[Brief]
In the entries below, which lines run from the one with "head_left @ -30" through the one with "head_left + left"? Repeat exactly those, both included, and no pictures.
═════ Data extract ═════
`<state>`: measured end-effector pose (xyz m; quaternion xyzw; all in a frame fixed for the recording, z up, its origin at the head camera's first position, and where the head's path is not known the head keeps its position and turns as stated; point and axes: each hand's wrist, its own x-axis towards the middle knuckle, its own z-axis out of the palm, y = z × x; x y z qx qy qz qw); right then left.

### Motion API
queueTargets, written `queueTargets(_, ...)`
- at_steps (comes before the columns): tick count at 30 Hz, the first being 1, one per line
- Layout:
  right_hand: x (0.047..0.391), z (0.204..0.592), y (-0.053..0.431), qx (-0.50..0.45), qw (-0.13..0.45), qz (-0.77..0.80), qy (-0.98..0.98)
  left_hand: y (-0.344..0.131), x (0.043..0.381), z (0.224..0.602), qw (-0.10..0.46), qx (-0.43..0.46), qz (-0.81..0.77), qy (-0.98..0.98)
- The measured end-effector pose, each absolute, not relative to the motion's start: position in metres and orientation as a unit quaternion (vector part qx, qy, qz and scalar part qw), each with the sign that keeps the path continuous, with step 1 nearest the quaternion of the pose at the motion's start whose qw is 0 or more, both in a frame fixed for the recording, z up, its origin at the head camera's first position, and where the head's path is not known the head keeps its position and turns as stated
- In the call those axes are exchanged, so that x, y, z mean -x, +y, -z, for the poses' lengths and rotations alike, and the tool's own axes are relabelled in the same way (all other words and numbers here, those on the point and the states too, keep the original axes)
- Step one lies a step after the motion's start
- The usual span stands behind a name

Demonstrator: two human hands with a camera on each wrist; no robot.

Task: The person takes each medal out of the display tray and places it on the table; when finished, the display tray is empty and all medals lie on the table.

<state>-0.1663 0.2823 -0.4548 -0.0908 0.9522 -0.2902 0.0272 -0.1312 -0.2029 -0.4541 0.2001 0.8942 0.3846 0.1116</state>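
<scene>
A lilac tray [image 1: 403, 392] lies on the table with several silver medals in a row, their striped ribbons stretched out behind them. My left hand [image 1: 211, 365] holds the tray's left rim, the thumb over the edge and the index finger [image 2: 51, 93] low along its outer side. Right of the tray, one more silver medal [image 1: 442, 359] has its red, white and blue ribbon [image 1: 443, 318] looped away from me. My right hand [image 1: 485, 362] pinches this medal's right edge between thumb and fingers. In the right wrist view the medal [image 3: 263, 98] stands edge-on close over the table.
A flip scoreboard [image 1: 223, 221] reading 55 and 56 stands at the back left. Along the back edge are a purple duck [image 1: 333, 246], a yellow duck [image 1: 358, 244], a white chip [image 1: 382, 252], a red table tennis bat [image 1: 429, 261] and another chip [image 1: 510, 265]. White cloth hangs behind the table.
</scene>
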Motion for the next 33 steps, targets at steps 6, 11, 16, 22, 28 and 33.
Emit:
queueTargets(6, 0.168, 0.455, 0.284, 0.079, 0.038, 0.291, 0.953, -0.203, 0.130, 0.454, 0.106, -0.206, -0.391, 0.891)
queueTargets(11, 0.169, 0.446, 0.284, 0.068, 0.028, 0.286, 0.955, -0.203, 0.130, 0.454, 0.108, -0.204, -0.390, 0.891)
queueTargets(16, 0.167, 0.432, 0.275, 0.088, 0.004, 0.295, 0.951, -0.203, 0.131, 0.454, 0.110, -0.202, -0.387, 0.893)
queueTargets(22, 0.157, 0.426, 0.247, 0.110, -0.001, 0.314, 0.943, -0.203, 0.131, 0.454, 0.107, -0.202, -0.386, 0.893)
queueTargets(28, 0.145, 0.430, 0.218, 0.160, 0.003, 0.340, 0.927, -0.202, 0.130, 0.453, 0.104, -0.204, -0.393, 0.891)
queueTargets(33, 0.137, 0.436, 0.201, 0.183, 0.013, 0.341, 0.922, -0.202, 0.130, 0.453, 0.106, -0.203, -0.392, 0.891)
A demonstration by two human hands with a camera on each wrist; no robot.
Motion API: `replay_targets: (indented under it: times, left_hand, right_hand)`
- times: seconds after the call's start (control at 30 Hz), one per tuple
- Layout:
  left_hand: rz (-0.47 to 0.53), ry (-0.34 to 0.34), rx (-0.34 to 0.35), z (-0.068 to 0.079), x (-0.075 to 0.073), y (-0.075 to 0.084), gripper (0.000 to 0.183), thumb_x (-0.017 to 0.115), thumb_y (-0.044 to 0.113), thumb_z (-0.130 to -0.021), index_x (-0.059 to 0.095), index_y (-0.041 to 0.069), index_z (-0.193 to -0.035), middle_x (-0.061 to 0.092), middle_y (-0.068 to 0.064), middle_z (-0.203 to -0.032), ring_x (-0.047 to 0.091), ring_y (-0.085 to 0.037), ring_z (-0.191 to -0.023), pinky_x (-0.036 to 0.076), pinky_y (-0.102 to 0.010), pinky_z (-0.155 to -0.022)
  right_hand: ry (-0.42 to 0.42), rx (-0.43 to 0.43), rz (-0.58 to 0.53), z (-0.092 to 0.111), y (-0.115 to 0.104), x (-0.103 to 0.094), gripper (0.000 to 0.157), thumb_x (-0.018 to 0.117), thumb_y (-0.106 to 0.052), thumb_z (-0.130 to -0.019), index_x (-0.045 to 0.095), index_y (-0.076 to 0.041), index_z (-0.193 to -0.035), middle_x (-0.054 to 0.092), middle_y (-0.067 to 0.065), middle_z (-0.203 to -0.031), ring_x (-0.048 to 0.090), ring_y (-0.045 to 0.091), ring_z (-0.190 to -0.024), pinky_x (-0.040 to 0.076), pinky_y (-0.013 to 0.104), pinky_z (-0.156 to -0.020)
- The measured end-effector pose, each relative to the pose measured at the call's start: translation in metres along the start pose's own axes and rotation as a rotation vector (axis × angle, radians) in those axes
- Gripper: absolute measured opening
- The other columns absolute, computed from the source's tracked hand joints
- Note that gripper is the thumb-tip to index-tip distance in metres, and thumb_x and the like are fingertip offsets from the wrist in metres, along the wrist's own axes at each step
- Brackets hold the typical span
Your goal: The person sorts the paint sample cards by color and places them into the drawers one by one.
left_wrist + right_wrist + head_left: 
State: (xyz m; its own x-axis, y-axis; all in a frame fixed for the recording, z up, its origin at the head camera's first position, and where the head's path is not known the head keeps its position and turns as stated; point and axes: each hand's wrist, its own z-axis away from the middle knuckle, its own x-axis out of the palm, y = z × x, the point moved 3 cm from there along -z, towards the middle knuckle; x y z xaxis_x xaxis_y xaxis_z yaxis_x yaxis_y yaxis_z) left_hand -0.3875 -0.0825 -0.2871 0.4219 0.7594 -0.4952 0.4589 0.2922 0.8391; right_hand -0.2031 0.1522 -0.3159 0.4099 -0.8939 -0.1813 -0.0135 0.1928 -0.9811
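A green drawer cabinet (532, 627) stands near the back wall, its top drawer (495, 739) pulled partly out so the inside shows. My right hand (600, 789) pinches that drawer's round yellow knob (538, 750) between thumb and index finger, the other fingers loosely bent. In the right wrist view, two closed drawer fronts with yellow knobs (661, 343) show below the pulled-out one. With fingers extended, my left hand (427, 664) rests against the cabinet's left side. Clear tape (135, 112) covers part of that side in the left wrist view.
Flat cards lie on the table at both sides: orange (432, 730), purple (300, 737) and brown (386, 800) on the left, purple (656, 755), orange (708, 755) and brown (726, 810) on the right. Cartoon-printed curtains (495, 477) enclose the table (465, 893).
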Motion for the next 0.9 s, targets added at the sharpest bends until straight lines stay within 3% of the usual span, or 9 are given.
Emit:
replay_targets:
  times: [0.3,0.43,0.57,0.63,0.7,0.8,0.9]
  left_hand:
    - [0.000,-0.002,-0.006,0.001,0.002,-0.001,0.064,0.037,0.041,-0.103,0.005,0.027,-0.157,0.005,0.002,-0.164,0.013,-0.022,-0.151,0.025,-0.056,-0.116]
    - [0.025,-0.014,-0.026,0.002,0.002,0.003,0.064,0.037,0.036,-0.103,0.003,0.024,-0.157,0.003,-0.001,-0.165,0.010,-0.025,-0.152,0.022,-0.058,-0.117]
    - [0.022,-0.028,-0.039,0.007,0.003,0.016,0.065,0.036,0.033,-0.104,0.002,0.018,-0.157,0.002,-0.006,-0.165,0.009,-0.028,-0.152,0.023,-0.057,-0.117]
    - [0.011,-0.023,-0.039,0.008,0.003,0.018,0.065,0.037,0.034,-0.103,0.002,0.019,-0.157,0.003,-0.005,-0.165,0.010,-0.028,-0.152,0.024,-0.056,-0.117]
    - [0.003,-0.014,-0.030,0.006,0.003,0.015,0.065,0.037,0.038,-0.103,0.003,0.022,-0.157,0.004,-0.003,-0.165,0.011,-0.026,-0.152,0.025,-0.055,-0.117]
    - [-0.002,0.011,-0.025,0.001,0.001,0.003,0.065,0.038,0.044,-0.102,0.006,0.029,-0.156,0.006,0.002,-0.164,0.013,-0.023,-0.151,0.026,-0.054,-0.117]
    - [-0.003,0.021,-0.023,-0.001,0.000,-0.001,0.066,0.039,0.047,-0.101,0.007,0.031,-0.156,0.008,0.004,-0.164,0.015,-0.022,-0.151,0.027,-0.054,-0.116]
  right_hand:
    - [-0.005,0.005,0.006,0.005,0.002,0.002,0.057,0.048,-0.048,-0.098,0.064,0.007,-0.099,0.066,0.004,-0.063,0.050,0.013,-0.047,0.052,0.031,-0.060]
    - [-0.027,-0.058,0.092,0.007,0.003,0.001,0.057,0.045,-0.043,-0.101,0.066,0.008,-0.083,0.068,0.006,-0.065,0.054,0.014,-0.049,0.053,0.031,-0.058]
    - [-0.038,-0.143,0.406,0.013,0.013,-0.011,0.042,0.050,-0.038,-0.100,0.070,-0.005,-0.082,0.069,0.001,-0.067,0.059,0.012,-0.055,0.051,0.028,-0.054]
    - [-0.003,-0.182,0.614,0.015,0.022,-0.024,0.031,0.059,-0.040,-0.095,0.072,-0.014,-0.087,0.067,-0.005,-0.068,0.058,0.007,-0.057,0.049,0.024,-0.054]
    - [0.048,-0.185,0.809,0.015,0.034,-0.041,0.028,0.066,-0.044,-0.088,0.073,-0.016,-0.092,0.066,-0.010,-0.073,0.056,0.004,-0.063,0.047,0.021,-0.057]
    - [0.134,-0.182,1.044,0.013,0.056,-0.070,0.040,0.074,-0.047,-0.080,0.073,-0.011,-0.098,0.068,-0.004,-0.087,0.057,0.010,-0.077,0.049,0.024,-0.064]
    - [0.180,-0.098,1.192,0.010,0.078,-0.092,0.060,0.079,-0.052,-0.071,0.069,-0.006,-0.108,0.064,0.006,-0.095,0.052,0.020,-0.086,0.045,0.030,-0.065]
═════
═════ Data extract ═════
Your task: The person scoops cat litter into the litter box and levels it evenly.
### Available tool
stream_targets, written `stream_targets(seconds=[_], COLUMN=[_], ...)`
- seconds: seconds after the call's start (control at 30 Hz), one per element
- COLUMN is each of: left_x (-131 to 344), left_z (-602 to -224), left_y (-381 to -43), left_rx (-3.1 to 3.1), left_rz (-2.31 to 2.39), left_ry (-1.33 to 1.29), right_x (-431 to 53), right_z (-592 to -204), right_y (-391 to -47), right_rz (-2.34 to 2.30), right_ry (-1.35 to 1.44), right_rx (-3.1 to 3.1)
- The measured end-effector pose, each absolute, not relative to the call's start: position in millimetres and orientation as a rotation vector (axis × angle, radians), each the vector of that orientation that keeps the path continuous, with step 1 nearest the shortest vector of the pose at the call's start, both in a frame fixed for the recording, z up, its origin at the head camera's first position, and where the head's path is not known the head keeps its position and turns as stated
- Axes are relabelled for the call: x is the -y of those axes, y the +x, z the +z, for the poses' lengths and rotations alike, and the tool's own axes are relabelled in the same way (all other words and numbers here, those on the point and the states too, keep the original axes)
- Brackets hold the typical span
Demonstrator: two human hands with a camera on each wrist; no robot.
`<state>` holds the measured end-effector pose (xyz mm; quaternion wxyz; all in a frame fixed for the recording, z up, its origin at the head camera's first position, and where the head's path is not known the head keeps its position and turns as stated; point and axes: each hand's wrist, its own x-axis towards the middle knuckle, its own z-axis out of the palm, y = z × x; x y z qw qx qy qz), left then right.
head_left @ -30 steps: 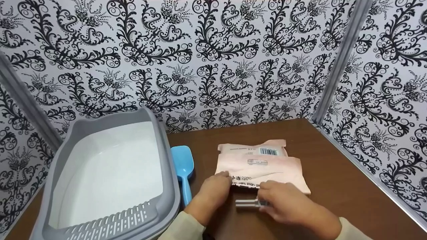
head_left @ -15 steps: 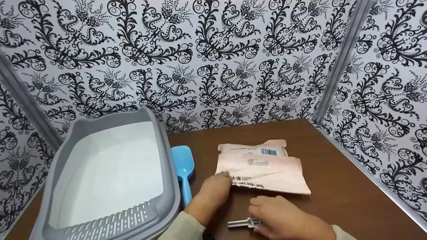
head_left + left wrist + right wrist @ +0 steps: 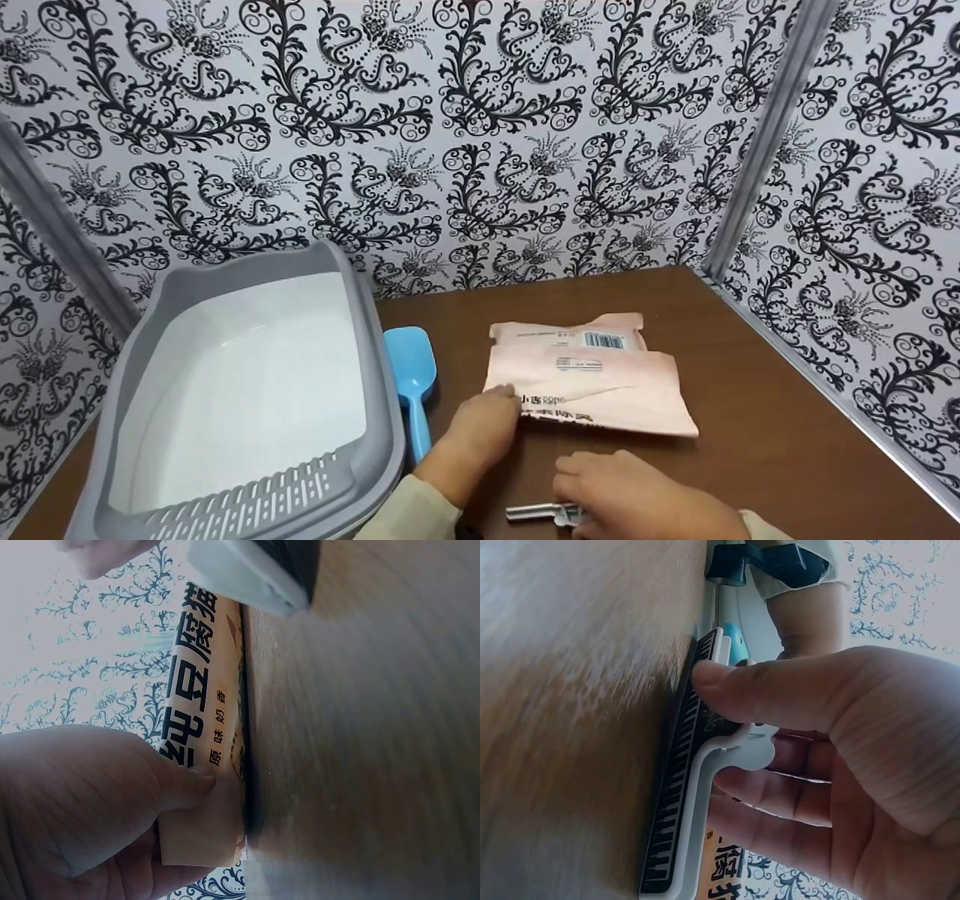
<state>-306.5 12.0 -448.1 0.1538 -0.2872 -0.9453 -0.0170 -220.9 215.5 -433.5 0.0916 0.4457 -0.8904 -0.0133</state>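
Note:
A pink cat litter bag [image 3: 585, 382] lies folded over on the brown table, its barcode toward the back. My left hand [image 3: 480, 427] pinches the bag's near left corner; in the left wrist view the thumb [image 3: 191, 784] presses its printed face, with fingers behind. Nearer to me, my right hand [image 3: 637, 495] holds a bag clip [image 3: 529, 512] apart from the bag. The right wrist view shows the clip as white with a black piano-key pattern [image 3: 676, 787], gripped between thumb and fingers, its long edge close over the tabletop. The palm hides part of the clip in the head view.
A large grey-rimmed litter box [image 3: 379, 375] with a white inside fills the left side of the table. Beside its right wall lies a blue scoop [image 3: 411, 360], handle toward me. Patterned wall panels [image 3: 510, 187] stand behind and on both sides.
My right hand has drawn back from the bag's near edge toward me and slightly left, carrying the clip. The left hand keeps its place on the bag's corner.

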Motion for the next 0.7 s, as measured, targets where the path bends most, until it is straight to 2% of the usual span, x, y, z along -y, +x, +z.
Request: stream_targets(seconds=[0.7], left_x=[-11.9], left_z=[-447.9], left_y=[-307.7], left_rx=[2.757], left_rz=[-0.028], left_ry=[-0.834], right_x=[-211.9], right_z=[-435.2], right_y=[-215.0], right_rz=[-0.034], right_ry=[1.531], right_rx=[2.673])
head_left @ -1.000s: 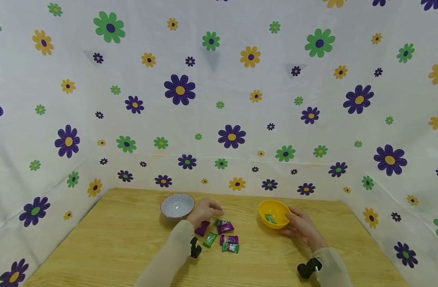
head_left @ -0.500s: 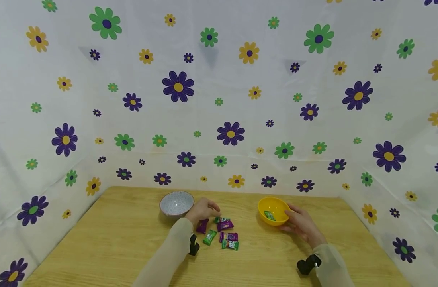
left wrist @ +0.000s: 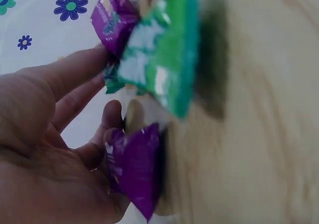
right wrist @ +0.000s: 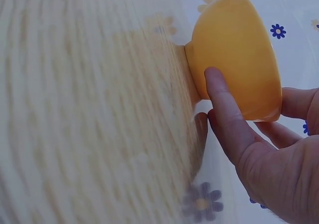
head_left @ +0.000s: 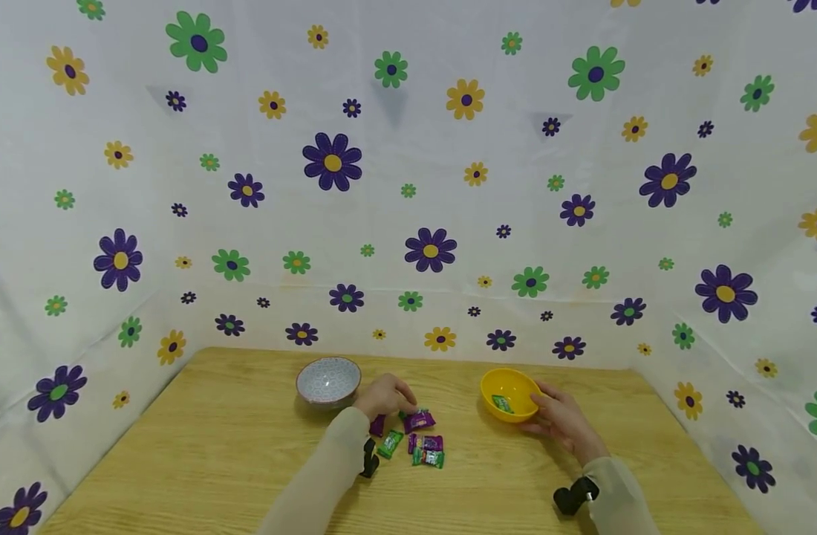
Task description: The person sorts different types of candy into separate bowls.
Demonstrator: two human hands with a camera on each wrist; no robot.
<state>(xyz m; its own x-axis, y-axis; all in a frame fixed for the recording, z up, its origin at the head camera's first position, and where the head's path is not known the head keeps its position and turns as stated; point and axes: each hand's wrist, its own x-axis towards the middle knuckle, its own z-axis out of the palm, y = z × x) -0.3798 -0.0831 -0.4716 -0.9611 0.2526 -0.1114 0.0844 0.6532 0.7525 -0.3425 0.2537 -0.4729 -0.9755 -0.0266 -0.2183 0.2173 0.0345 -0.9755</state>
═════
[Your solution]
head_left @ -30 steps: 
head_left @ -15 steps: 
head_left + left wrist + right wrist @ +0 steps: 

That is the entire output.